I recall in middleshool chemistry we simply said electron shell configurations were 2,8,8,many which I would have no problems with.

But now I'm learning that shells contain $2n^2$ electrons where n is the shell number.

Then why is "full outer shell" and "8 valence electrons" still used interchangeably when describing stability? i.e we are taught that atoms react in ways that achieve an outer shell of 8 valence electrons. But at the same time, they react to form full outer shells.

Excellent question I must say.

To middleschoolers they really don't teach advanced concepts regarding orbitals. But since this question came to your mind, I guess you're capable of handling what I have to say next.

Unlike what's taught to you, shells don't exist just like that, they exist as a collection of subshells. Subshells are given names such as $$\mathrm{s}$$, $$\mathrm{p}$$, $$\mathrm{d}$$, and $$\mathrm{f}$$. The number of subshells a shell has is given by it's principal quantum number, or simply the shell number. In this way, the 1st shell has only one subshell, which is $$\mathrm{1s}$$. The second shell has two subshells; $$\mathrm{2s}$$ and $$\mathrm{2p}$$. The third has three subshells; $$\mathrm{3s}$$, $$\mathrm{3p}$$, and $$\mathrm{3d}$$.

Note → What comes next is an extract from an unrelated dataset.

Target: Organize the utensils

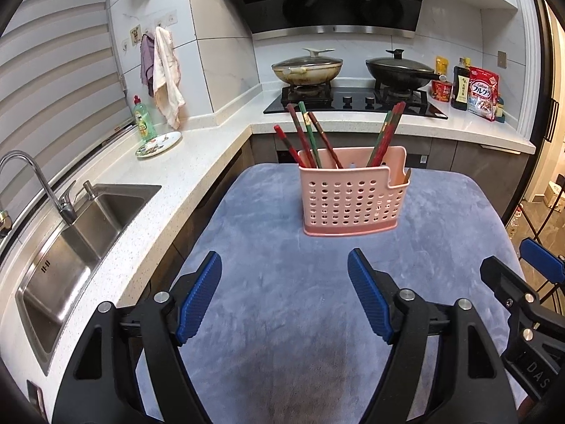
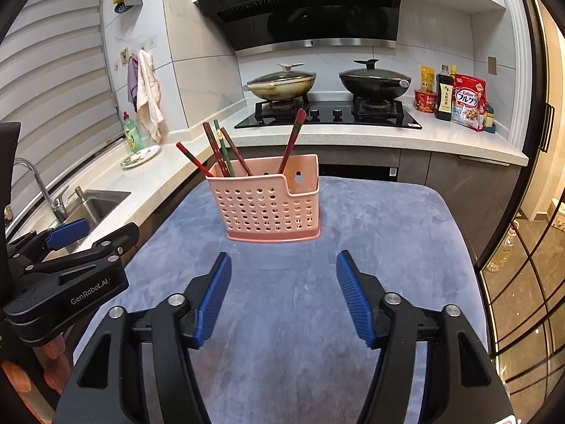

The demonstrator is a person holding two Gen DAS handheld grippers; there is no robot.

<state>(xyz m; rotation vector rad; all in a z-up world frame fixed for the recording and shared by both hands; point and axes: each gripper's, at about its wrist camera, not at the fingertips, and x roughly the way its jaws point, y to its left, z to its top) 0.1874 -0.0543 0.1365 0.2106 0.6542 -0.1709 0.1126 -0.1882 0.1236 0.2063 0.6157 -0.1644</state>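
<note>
A pink perforated holder (image 1: 353, 198) (image 2: 268, 208) stands upright on the blue-grey cloth. Several red and green chopsticks (image 1: 307, 137) (image 2: 220, 148) lean in its left part, and a few more chopsticks (image 1: 386, 134) (image 2: 292, 137) lean on its right. My left gripper (image 1: 284, 263) hangs open over the cloth, short of the holder, with nothing between its blue pads. My right gripper (image 2: 283, 263) is likewise open and holds nothing, also short of the holder. Each gripper shows at the edge of the other's view: the right gripper (image 1: 522, 261) and the left gripper (image 2: 95, 231).
The cloth-covered table (image 1: 282, 318) (image 2: 388, 229) stands beside a white counter with a steel sink (image 1: 81, 243), a tap (image 1: 42, 183), a dish-soap bottle (image 1: 144, 120) and a plate (image 1: 159, 144). Behind are a hob with two lidded pans (image 1: 307, 65) (image 1: 399, 67) and food packets (image 1: 478, 92).
</note>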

Every subshell is further composed of orbitals. Orbitals are different from orbits, orbits have electrons in a precisely defined path, while orbitals show a cloud of probability of where the electrons could exist. Each orbital holds two electrons.The orbitals also have exciting shapes:

The $$\mathrm{s}$$ subshell consists of just one orbital, the $$\mathrm{s}$$ orbital. It's a spherical cloud of electron probability:

The $$\mathrm{p}$$ subshell consists of three orbitals, $$\mathrm{p}_x$$, $$\mathrm{p}_y$$, and $$\mathrm{p}_z$$. They are dumb-bell shaped, oriented along the $$x$$, $$y$$, and $$z$$ axes respectively:

The $$\mathrm{d}$$ subshell has five orbitals, $$\mathrm{d}_{xy}$$, $$\mathrm{d}_{yz}$$, $$\mathrm{d}_{zx}$$, $$\mathrm{d}_{x^2+y^2}$$, and $$\mathrm{d}_{z^2}$$. They have interesting shapes.

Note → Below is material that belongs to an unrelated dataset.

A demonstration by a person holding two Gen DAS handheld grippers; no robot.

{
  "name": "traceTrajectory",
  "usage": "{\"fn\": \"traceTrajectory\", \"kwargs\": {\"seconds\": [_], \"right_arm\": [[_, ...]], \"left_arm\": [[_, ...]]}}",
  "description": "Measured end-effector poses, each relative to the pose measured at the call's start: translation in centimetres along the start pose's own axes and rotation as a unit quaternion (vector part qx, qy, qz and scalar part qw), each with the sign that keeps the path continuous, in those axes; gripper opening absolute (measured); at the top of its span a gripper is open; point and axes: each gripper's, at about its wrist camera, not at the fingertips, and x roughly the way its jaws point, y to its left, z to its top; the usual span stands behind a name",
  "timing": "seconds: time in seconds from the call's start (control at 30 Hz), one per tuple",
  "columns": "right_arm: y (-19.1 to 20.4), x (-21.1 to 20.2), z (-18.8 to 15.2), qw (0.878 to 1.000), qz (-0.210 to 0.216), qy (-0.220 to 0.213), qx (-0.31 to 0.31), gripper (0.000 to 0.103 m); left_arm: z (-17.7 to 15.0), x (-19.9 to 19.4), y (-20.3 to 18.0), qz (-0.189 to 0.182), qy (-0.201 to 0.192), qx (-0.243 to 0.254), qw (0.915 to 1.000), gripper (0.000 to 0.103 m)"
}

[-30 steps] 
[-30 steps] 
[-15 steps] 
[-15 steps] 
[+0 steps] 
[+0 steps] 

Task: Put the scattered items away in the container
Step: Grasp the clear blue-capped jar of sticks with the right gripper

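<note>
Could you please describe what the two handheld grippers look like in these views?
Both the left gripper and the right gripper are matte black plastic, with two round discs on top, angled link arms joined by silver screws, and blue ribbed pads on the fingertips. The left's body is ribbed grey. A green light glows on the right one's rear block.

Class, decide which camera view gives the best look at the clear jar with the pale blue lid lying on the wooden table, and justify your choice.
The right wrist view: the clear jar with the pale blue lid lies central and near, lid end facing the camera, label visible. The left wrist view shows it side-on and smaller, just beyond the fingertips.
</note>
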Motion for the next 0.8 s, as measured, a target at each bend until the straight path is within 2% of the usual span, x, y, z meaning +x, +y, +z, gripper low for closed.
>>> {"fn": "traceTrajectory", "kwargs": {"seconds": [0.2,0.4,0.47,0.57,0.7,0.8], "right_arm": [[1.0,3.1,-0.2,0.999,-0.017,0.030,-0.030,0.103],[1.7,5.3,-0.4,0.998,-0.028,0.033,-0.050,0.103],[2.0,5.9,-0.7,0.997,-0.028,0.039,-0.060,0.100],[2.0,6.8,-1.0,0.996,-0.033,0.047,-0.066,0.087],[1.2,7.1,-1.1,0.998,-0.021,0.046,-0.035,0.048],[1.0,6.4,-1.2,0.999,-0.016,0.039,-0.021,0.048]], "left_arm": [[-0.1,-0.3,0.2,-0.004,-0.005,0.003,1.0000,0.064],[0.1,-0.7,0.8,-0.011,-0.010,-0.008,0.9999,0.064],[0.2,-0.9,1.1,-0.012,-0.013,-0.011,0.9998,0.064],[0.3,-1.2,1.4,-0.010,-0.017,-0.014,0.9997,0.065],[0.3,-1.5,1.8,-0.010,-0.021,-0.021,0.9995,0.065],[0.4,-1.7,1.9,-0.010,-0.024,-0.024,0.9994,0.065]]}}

The $$\mathrm{s}$$ subshell can hold two electrons, the $$\mathrm{p}$$ subshell can hold six electrons,the $$\mathrm{d}$$ subshell can hold ten electrons, and the $$\mathrm{f}$$ subshell can hold fourteen electrons.

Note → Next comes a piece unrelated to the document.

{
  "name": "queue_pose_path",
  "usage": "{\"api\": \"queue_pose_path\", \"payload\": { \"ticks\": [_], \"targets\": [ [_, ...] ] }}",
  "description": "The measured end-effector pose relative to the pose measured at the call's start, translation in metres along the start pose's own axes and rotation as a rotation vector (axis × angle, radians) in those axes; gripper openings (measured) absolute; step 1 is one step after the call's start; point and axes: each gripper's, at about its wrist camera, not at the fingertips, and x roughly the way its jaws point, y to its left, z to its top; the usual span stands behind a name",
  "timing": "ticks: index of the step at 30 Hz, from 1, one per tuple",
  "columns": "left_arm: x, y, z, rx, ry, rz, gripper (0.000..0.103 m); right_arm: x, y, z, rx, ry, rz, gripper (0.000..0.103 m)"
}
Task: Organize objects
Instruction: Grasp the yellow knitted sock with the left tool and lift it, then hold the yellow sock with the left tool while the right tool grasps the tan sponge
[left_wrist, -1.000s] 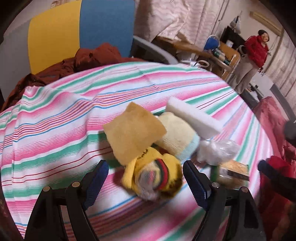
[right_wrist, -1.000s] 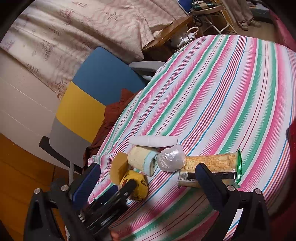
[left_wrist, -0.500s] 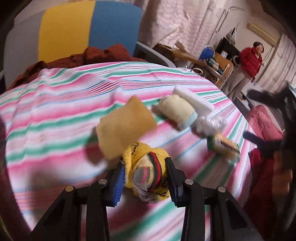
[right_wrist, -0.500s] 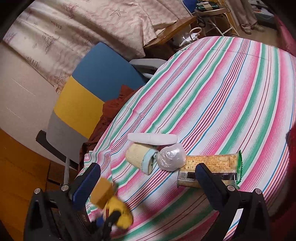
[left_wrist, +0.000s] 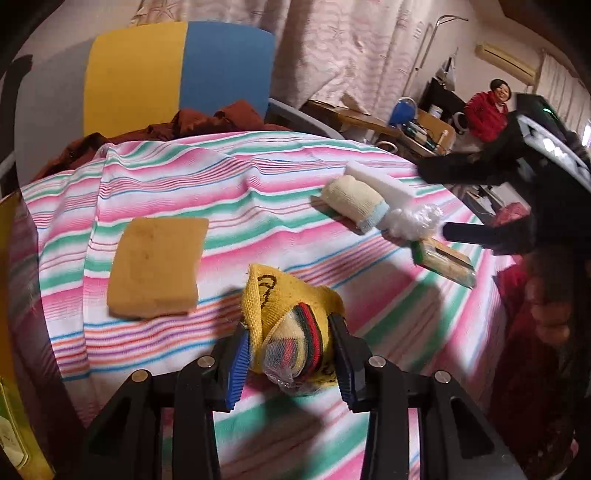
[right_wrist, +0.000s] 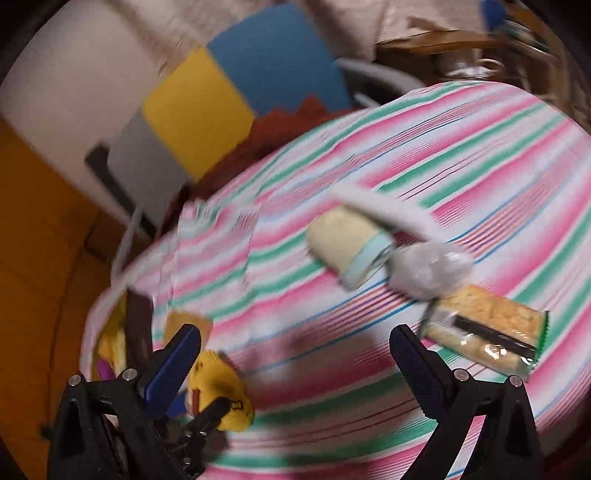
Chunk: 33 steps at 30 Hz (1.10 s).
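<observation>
Covering the table: striped cloth (left_wrist: 192, 184). Sponge (left_wrist: 157, 269), tan, flat near the cloth's left edge. Cracker packet (right_wrist: 487, 328), near the right edge, long axis across the right gripper (right_wrist: 295, 365), which stands wide apart, empty and nearer it. Cream roll (left_wrist: 354, 206), mid-cloth. Yellow sock bundle (left_wrist: 291, 332), pinched between closed pads of left gripper (left_wrist: 291, 354), at the near edge.

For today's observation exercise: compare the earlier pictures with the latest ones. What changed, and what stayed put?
The left hand-held gripper closed on the yellow sock bundle and drew it away from the sponge. The right hand-held gripper stayed open. The cream roll, white block, plastic wad and cracker pack kept their row.
</observation>
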Motion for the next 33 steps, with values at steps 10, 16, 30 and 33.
{"api": "queue_pose_path", "payload": {
  "ticks": [10,16,30,33],
  "targets": [
    [-0.035,-0.008,-0.032,0.100,-0.003,0.000,0.040,0.024,0.009,-0.011,-0.079,0.126,-0.020,0.103],
    [-0.039,-0.011,-0.038,0.138,-0.006,0.013,0.040,0.040,0.022,-0.016,-0.131,0.193,-0.048,0.103],
    [-0.088,-0.018,-0.061,0.215,-0.016,-0.005,0.039,0.081,0.118,-0.014,-0.194,0.261,0.090,0.103],
    [-0.098,-0.011,-0.068,0.201,-0.018,0.010,0.038,0.101,0.137,-0.013,-0.189,0.289,0.075,0.103]
  ]
}}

In middleschool, they teach you to fill the lower electrons first, and move to the top, if you want to find the electronic configuration of a given element. Unfortunately, that's not entirely correct. Infact, considering the subshell concepts, you must use the Aufbau Principle. The rule tells us to fill the electrons in the order given in the picture below:

(source: boundless-cdn.com)

If the picture wasn't clear, the order is $$\mathrm{1s}$$, $$\mathrm{2s}$$, $$\mathrm{2p}$$, $$\mathrm{3s}$$, $$\mathrm{3p}$$, $$\mathrm{4s}$$, $$\mathrm{3d}$$, $$\mathrm{4p}$$, $$\mathrm{5s}$$, $$\mathrm{4d}$$, $$\mathrm{5p}$$, $$\mathrm{6s}$$,...

Do you notice that $$\mathrm{4s}$$ comes before $$\mathrm{3d}$$? Thats why you don't get those ten extra electrons of $$\mathrm{3d}$$, since the $$\mathrm{4s}$$ subshell is being filled for the elements potassium and calcium.